Summary judgment is available where "the papers submitted show that there is no triable issue as to any material fact and that the moving party is entitled to a judgment as a matter of law." (Code Civ. Proc., § 437c, subd. (c).) "A defendant 'has met his or her burden of showing that a cause of action has no merit if that party has shown that one or more elements of the cause of action, even if not separately pleaded, cannot be established, or that there is a complete defense to that cause of action.'" (Parsons v. Crown Disposal Co. (1997) 15 Cal.4th 456, 464; see Code Civ. Proc., § 437c, subd. (p).)
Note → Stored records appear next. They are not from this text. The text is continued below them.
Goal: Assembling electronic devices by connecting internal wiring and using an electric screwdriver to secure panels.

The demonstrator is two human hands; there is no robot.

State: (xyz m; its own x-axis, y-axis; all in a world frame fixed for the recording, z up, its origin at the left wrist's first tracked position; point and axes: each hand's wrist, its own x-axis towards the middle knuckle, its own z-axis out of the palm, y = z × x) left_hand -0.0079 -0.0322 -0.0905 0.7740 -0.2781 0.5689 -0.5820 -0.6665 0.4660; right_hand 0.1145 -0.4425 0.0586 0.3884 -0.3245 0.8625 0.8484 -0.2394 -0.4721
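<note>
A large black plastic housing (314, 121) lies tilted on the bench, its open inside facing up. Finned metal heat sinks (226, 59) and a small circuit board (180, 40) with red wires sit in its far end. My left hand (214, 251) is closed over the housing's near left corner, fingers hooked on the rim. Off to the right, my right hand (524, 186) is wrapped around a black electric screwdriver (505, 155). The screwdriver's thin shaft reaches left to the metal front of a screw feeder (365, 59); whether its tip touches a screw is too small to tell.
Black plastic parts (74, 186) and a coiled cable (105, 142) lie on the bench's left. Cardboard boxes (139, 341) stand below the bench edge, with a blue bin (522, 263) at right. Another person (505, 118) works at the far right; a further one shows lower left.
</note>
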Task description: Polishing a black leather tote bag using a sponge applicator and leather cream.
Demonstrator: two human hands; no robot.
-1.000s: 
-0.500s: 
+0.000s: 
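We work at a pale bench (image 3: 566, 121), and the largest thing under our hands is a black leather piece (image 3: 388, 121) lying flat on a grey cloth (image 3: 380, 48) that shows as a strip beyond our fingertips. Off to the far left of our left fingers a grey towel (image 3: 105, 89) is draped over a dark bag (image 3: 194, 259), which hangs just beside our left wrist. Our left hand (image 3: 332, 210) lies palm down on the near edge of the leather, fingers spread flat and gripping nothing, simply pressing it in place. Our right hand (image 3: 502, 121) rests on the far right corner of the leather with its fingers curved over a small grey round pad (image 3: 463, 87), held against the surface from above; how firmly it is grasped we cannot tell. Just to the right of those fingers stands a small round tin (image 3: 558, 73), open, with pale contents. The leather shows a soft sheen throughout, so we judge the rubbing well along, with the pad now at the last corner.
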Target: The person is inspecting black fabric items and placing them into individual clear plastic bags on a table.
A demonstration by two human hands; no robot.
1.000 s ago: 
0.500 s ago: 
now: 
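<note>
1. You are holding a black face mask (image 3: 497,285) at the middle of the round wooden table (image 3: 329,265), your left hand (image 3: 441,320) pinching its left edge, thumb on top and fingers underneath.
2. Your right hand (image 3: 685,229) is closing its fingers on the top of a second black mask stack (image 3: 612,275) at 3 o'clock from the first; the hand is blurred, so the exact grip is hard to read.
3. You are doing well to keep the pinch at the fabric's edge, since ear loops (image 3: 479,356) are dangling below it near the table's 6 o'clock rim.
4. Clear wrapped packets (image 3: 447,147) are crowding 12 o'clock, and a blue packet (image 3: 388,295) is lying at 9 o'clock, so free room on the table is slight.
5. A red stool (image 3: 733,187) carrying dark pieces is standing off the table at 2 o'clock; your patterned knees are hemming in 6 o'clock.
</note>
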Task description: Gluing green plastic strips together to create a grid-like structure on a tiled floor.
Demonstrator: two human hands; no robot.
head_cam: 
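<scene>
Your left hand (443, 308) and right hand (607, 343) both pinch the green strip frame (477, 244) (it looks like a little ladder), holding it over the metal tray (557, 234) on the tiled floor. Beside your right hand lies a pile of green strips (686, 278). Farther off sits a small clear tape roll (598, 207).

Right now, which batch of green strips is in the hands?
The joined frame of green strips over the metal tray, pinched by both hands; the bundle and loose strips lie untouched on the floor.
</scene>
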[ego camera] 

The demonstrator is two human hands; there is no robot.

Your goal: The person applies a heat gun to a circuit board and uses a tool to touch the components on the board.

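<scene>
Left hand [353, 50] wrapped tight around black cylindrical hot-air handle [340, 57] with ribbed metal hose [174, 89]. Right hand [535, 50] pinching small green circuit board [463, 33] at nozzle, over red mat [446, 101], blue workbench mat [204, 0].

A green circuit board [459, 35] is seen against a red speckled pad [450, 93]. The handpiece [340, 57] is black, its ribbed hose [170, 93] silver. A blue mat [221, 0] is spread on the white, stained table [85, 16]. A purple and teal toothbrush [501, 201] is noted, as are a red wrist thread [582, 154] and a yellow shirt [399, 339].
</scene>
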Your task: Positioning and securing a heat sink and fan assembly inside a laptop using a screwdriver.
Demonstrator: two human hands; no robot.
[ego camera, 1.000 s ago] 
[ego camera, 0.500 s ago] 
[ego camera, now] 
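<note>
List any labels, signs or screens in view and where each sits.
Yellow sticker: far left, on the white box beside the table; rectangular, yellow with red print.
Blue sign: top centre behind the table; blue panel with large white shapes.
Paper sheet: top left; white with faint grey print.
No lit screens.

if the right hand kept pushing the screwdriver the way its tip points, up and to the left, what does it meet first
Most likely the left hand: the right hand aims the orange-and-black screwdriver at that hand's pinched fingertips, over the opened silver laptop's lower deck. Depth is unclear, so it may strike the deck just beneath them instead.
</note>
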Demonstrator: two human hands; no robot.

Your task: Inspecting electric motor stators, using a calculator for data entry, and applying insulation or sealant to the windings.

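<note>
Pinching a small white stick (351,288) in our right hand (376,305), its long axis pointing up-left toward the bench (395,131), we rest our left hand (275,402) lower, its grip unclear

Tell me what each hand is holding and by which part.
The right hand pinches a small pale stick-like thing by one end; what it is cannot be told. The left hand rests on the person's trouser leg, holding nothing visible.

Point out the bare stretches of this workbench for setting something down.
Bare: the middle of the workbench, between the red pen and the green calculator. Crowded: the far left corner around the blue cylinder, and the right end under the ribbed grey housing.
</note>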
"[I]n order to prove facts sufficient to support a finding of negligence, a plaintiff must show that defendant had a duty to use due care, that he breached that duty, and that the breach was the proximate or legal cause of the resulting injury." (Nally v. Grace Community Church (1988) 47 Cal.3d 278, 292.) Petitioner's motion sought summary judgment on the ground it did not owe a duty of care to Roe. "Duty, being a question of law, is particularly amenable to resolution by summary judgment." (Parsons v. Crown Disposal Co., supra, 15 Cal.4th at p. 465.)

The trial court's ruling on a motion for summary judgment or summary adjudication is subject to review on a petition for a writ of mandate, and if "the trial court's denial of a motion for summary judgment [or summary adjudication] will result in trial on non-actionable claims, a writ of mandate will issue." (Travelers Casualty & Surety Co. v. Superior Court (1998) 63 Cal.App.4th 1440, 1450.) Further, "[s]ince a motion for summary judgment or summary adjudication 'involves pure matters of law,' we review a ruling on the motion de novo to determine whether the moving and opposing papers show a triable issue of material fact." (Ibid.) 2. Analysis

The first cause of action in Roe's complaint alleged petitioner "had a general duty to provide adequate warning to its female meeting participants . . . of the risk of known and reasonably foreseeable abuse and harassment from sexual predators" generally and "[s]pecifically, . . . had a duty to provide adequate warning . . . of Bastedo's dangerous propensities and history of sexual harassment and sexual abuse." Her second cause of action alleged petitioner had "a duty to take reasonable protective measures to warn, train, or educate" her "about the known and reasonably foreseeable risks of sexual abuse, and how to avoid or minimize such risks," and "to take reasonable protective measures to provide [petitioner's] designated meeting secretaries, employees, volunteers, and board members with adequate training and education to recognize the signs of physical and/or sexual abuse and to take adequate steps to prevent or stop said abuse." However, in sustaining Roe's second cause of action, the superior court held she had only established petitioner had a duty to ban Bastedo from its premises. Thus, we limit our review of the second count to that theory.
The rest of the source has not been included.